[What is being asked]
Return, from the lines below, each one that includes the word "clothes".

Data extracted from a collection
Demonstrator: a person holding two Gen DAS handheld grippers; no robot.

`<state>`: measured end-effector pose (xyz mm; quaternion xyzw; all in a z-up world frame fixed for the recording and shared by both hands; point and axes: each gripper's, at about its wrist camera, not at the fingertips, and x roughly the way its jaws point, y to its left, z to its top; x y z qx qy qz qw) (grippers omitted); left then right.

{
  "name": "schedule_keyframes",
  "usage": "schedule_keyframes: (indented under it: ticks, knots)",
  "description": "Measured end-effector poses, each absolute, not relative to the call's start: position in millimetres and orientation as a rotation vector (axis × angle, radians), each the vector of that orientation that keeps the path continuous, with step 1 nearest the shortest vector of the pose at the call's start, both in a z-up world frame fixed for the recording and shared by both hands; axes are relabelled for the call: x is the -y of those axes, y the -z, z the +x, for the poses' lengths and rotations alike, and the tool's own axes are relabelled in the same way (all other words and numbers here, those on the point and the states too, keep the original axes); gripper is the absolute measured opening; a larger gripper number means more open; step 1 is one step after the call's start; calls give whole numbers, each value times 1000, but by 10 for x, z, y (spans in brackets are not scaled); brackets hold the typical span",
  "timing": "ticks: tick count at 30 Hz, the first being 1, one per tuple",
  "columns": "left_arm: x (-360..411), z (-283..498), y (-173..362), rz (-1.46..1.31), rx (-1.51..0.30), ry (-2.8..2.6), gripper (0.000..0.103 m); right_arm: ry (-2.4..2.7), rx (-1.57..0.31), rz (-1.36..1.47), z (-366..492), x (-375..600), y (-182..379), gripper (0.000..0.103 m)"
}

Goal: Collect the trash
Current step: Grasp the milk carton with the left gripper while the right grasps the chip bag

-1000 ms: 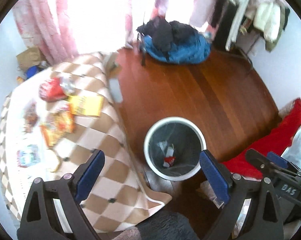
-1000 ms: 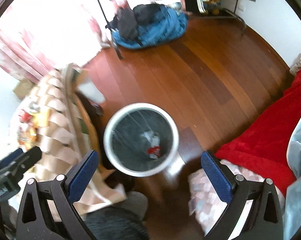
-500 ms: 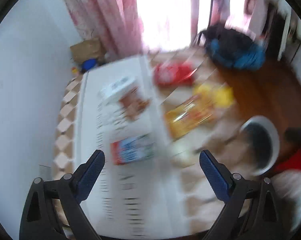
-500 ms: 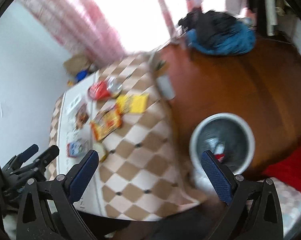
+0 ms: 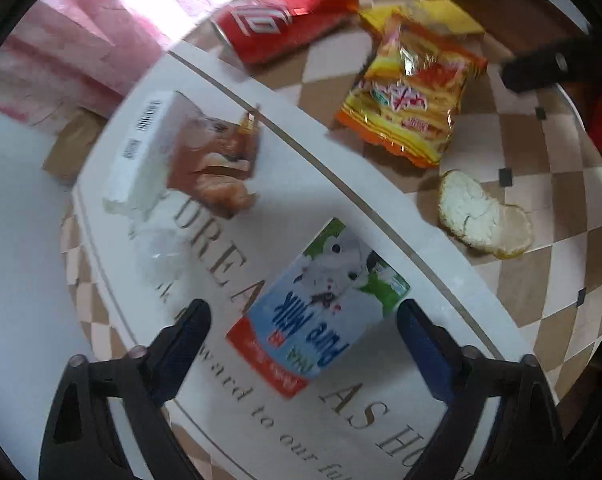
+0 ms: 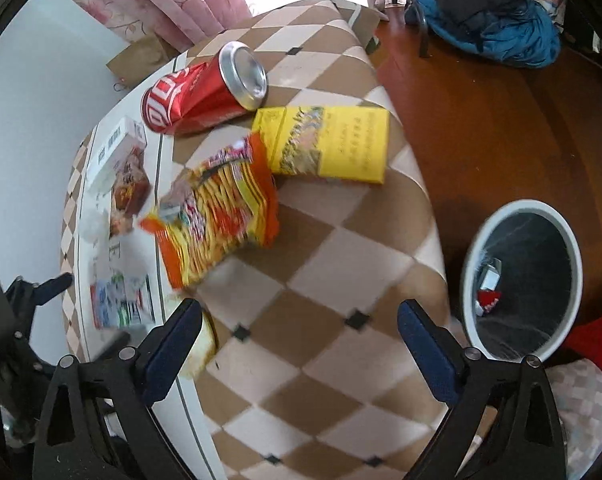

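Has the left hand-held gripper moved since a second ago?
Yes. The left hand-held gripper has swung from above the trash bin over to the bed, now hovering open at the milk carton.

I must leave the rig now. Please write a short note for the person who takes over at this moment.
Left gripper: open, empty, above the milk carton.
Right gripper: open, empty, over the checkered cloth.
On the table: red can, noodle packet, yellow box, brown snack box, peel.
Done: some trash lies in the bin.
Left: all table items.
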<state>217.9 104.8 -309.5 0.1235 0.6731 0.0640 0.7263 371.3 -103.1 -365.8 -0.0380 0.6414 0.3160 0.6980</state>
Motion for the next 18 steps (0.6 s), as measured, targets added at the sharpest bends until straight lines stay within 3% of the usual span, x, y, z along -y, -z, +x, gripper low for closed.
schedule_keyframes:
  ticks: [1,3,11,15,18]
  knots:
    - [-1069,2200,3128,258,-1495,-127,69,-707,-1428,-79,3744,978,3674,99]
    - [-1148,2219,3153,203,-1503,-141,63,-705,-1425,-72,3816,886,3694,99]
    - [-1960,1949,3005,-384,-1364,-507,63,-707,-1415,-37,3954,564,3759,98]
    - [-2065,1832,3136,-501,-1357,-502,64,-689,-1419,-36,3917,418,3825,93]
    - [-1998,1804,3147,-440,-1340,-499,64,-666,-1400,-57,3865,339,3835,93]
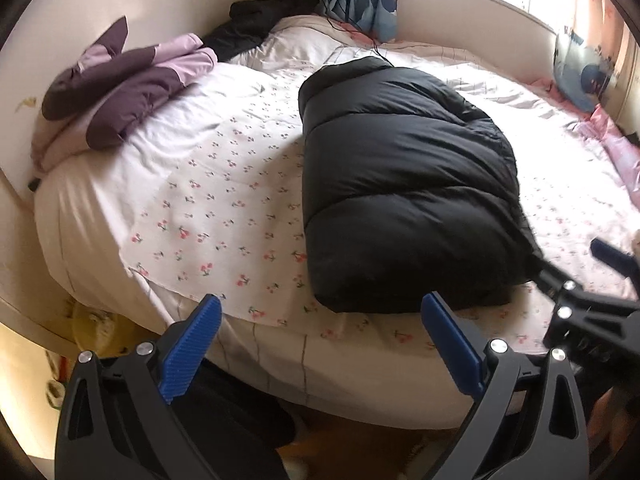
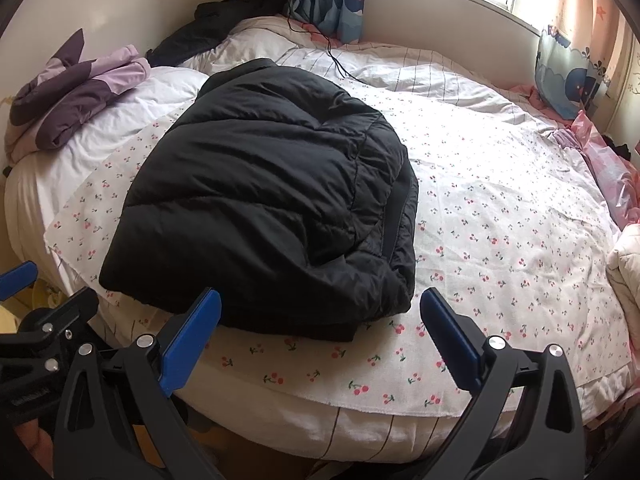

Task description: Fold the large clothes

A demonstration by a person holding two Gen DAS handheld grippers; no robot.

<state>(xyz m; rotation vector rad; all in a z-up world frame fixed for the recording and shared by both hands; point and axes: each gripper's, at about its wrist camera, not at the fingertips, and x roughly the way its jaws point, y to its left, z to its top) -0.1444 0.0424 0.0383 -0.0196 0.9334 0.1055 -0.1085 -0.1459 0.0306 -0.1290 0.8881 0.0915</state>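
Note:
A black puffer jacket [image 1: 400, 184] lies folded into a thick bundle on the cherry-print sheet [image 1: 200, 220] of the bed, near its front edge. My left gripper [image 1: 320, 320] hovers open just short of the bundle's near end, with nothing between its blue pads. In the right wrist view the same jacket [image 2: 264, 192] fills the centre-left. My right gripper [image 2: 320, 320] is open and empty at its near right corner. One of the left gripper's blue pads [image 2: 16, 276] shows at the far left edge. My right gripper [image 1: 572, 268] also appears beside the jacket's right corner.
A purple and lilac jacket [image 1: 120, 80] lies heaped on the pillow at the left. Dark clothing [image 1: 260, 16] is piled against the back wall, and a black cable [image 1: 360, 36] trails across the bed. A pink plastic bag [image 2: 612, 168] lies at the right edge.

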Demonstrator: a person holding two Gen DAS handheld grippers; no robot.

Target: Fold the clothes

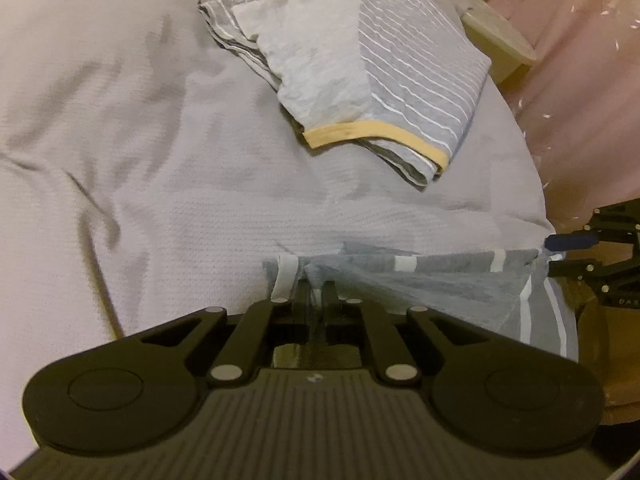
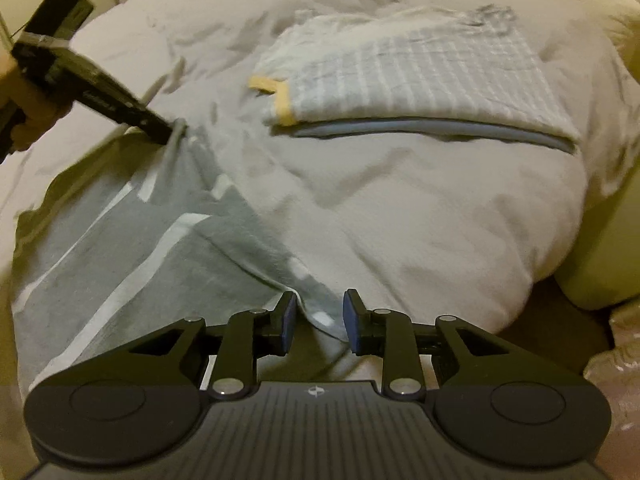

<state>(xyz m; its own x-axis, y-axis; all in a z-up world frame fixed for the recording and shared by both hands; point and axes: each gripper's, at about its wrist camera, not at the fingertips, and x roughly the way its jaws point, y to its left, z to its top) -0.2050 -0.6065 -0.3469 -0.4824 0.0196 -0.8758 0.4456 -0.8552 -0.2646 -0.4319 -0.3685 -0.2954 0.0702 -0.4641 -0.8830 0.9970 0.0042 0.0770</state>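
We see the left gripper (image 1: 316, 288) pinching the top edge of a grey garment with white stripes (image 1: 460, 280), its fingers pressed together on the bunched cloth. The right gripper (image 2: 320, 316) has its jaws spread, and the same edge of the garment lies between its blue pads (image 2: 352, 316). The garment hangs over the near edge of the bed (image 1: 160, 160). Farther back near the bed's far right corner lies a folded striped top with yellow trim (image 1: 360, 80).

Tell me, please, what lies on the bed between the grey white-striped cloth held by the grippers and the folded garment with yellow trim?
Only bare pale bedcover separates the grey white-striped cloth from the folded garment with yellow trim; both wrist views show it.
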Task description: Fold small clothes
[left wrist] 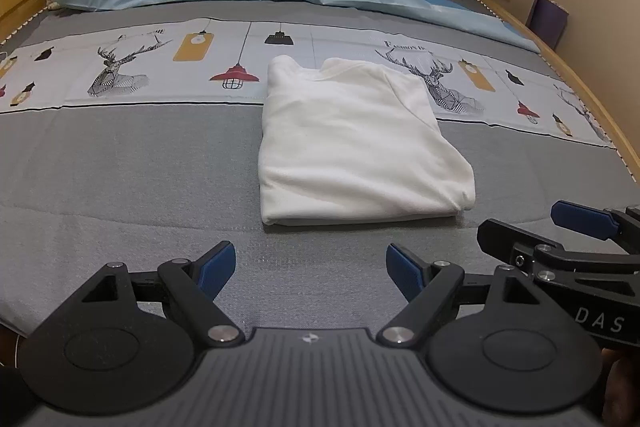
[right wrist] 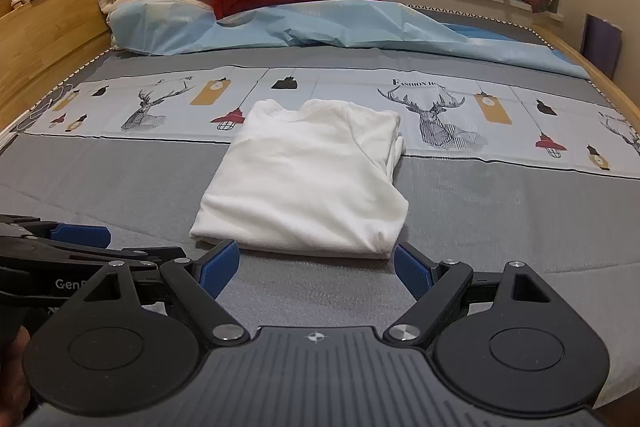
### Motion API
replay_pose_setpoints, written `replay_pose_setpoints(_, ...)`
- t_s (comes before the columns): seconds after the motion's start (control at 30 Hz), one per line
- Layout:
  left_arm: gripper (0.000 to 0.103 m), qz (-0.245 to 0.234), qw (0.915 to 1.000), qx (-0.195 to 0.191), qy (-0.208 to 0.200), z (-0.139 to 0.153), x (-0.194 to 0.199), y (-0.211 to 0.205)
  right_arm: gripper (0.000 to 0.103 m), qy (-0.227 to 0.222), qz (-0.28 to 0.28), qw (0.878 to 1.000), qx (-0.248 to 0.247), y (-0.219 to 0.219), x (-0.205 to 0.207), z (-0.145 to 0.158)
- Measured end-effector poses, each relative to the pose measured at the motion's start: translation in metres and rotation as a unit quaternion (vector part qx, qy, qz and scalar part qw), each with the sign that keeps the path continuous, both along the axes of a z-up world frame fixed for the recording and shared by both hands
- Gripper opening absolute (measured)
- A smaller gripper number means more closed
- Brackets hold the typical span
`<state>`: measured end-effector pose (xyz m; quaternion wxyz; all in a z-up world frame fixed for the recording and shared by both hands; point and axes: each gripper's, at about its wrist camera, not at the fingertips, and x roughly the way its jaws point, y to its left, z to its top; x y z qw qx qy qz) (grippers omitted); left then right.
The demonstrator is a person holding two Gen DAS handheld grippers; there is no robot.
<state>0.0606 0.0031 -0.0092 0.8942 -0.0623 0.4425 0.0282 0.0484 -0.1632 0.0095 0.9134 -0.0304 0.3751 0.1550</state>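
Both tongs, left (left wrist: 310, 273) & right (right wrist: 316, 269), spread, empty; white shirt (right wrist: 308, 179) just ahead: pinch near hem corners, fold fwd evenly.

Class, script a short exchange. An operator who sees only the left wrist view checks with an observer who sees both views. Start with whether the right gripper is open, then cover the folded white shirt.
Operator: My left wrist view shows only one side of the right gripper. Is it open?
Observer: Yes. Both its blue pads are spread wide apart, with nothing between them.
Operator: Where does it sit relative to the folded white cotton shirt?
Observer: Its fingertips line up with the shirt's near edge, one towards each near corner. Neither is gripping the fabric.
Operator: Is the fold tidy on the shirt's right side?
Observer: Not quite. Near the far right corner, loose layers stick out past the edge.
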Motion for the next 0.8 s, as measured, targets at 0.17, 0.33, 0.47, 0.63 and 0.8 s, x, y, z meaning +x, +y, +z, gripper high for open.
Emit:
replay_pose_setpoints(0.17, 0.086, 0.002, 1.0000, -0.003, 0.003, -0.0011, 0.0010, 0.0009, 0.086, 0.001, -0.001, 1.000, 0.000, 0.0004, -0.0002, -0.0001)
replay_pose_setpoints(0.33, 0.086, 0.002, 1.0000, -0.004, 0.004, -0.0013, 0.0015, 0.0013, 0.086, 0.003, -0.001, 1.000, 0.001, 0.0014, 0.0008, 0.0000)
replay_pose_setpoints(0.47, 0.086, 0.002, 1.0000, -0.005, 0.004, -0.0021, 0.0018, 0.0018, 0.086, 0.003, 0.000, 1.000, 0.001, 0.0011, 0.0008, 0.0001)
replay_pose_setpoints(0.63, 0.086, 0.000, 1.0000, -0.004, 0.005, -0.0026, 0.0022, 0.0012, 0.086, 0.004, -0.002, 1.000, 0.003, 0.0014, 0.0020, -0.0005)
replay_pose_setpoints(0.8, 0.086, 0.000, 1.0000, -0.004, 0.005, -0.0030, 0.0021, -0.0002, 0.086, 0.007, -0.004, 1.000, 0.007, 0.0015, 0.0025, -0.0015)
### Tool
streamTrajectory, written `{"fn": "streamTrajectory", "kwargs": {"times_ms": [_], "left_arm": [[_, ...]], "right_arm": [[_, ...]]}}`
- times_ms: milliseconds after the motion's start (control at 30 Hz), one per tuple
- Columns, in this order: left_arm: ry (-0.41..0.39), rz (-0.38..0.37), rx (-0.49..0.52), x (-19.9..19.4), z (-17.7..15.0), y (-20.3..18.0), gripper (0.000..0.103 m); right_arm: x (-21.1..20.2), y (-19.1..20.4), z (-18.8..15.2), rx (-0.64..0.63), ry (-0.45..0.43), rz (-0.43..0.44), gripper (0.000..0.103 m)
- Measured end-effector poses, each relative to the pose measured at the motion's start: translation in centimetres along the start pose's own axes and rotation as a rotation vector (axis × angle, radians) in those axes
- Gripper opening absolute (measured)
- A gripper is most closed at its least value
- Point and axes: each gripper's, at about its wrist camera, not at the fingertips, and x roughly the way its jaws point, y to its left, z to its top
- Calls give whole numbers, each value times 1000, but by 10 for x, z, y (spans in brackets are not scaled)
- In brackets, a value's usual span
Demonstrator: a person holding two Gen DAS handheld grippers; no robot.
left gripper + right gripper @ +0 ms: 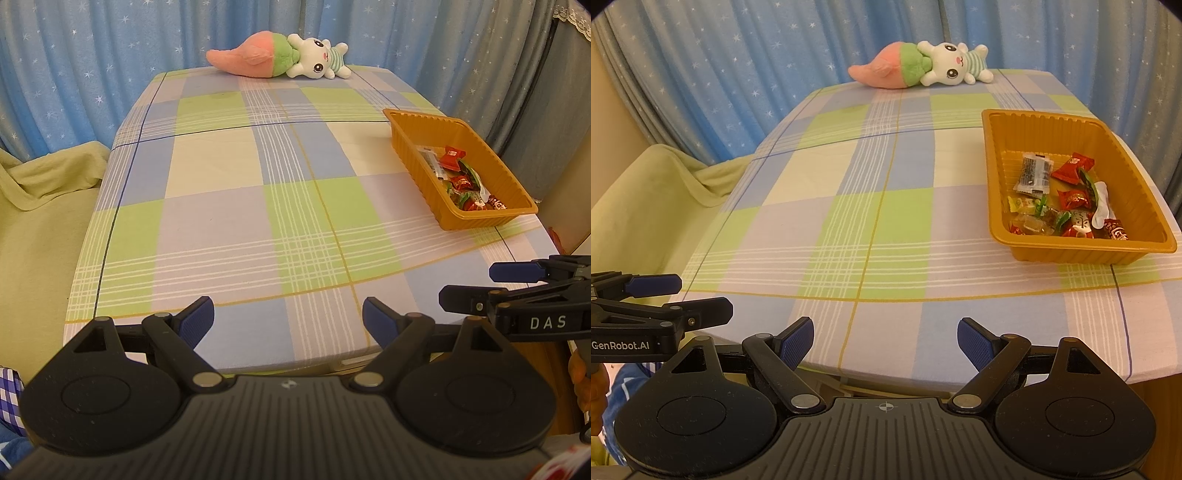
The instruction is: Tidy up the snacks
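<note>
An orange plastic tray (997, 177) sits on the right side of the checked tablecloth (871, 206) and holds several wrapped snacks (1067, 206): red, green, yellow and one dark grey packet. In the left wrist view the same tray (410, 147) lies far right with the snacks (461, 177) at its near end. My left gripper (288, 321) hangs open over the table's near edge, nothing between its fingers. My right gripper (885, 343) is open too, empty, near the front edge. Each gripper shows in the other's view: the right gripper (465, 284), the left gripper (705, 299).
A plush rabbit with a pink and green carrot (919, 66) lies at the table's far edge. Blue starred curtains (738, 74) hang behind. A green cloth-covered seat (40, 229) stands left of the table.
</note>
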Motion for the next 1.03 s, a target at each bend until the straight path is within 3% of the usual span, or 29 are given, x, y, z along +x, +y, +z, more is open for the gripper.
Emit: {"fn": "streamTrajectory", "kwargs": {"times_ms": [1033], "left_arm": [[11, 14, -24, 16, 13, -14, 87]], "right_arm": [[11, -22, 18, -20, 21, 18, 85]]}}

[Reply to the exercise]
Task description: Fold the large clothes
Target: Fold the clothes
Task description: Fold small clothes

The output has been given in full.